L Brands Inc.: The Strategy
Introduction
L Brands Inc. evolved from a simple department store in early 1900s into one of the largest retailers of women’s fashion and apparel products today. It has acquired Victoria’s Secret and PINK, and has made other significant acquisitions. L Brands has branches for Victoria’s Secret products in more than 1,100 stores in North America, Canada and United Kingdom (Nasdaq, 2016). The company markets its products through retail stores located in malls, through international franchise and websites (United States Securities and Exchange Commission, 2016).
Strength
L Brand sells through shopping malls and online. Branded products include personal care, soap, sanitizer and perfumes. Bath & Body Works products are sold through the stores. The company has acquired various trade names for women’s apparel, that can be considered luxury, and it is popular among millions of consumers (NYSE, 2016).
Victoria’s Secret is an important acquisition that has strengthened the company’s brand when it comes to women’s apparel, including fashion-inspired collections and personal and beauty products. Bath & Body Works acquisition is another significant milestone that reinforced the company’s signature personal care and fragrance products.
Other brands include La Senza and Henri Bendel, which enhance L Brand’s beauty products and women’s apparel and help in attaining competitive advantage. The brands have their presence in Canada and stores in different countries throughout the world.
Weakness
L Brands has divested some of its holdings in its third-party business. Because of its multiple products, some are not selling and made no appeal to the consuming public. This requires divestiture to reduce the company’s businesses which have become a burden. This could threaten the company’s growth.

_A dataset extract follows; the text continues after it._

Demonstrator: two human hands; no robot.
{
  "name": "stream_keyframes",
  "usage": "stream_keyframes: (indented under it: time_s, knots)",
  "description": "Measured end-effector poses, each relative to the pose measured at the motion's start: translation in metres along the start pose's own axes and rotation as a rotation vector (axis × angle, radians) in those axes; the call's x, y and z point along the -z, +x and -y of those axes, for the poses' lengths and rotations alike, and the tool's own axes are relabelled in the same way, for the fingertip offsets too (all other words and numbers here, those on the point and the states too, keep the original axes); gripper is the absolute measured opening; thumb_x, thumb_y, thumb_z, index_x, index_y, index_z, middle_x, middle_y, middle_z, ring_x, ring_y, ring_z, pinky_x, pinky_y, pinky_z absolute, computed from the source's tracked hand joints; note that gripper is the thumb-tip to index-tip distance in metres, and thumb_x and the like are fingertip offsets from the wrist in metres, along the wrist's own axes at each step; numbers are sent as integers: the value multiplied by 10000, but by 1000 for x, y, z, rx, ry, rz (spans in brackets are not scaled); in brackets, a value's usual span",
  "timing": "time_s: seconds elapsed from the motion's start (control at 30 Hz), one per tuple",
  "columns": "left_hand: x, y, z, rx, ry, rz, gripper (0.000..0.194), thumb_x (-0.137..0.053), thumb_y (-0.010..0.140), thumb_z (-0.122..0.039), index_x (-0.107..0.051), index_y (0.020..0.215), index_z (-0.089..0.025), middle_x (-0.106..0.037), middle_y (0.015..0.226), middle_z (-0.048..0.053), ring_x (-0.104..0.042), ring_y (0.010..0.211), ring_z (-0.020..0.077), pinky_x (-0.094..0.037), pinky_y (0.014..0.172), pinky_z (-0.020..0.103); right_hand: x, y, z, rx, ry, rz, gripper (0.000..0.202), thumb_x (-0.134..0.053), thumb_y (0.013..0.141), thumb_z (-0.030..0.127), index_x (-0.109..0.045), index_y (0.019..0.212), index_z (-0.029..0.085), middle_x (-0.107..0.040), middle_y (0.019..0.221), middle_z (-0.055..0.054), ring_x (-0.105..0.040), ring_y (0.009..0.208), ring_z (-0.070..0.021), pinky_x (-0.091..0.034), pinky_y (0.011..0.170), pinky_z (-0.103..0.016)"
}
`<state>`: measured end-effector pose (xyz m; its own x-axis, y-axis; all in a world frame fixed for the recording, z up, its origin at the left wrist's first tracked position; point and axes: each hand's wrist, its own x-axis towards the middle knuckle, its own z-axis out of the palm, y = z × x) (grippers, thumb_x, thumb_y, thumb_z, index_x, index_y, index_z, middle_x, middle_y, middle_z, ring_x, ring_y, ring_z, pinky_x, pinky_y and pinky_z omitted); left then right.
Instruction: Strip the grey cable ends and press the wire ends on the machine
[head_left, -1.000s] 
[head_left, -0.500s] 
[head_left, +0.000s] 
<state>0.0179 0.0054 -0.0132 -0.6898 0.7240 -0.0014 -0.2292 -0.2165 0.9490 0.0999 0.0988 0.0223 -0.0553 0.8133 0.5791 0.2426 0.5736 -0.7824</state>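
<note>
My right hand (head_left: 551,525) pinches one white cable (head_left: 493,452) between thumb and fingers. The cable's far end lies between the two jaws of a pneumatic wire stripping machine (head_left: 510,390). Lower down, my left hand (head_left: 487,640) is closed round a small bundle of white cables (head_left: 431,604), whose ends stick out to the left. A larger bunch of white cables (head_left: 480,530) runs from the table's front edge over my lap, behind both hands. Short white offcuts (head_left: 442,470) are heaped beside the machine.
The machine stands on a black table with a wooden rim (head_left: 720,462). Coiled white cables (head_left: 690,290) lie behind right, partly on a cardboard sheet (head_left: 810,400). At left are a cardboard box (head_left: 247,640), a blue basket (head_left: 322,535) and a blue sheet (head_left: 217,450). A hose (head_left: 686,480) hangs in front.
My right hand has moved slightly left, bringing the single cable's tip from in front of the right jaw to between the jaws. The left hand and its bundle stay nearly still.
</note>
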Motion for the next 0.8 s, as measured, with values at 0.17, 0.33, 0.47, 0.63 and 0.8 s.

Additionally, it has helped in humanitarian efforts by raising funds, reaching $33 million for Pelotonia, an organization aimed for cancer research (Lbrands, 2016).
Opportunity
L Brands’s strategy to sell its products online is a great opportunity to meet the challenges brought about by globalization. Online selling can greatly improve product sales. Product presentation through websites, or online, is important to customers, especially women, because they can evaluate product information and decide to purchase instantly (Kim, 2007).
Threats
Entrants in the industry are large and competitive retailers, coming from within the United States, including those from Europe, China and other emerging markets. Globalization and internationalization have driven global firms to venture in consumer-intensive products, including women and children’s apparel, beauty and personal care brands.
BCG Matrix
The BCG matrix refers to the firm’s strategic planning activities, which views the firm as a collection of businesses that provide growth and strength for the company. The businesses are independent from each other and have each own direction that can be analysed separately. BCG has a growth share matrix, where businesses (or products) are strategized in four quadrants. The quadrants are assigned for the different businesses of L Brands Inc.
Figure 1. BCG Matrix for L Brand businesses
The classification of businesses into four categories listed above is useful for predicting and examining investment features and cash flows (Morrison & Wensley, 2001) for L Brands’ businesses. This is so, considering that L Brands has several businesses, that while most are cash generating, there are some that need to be re-defined, studied, or processed divestiture.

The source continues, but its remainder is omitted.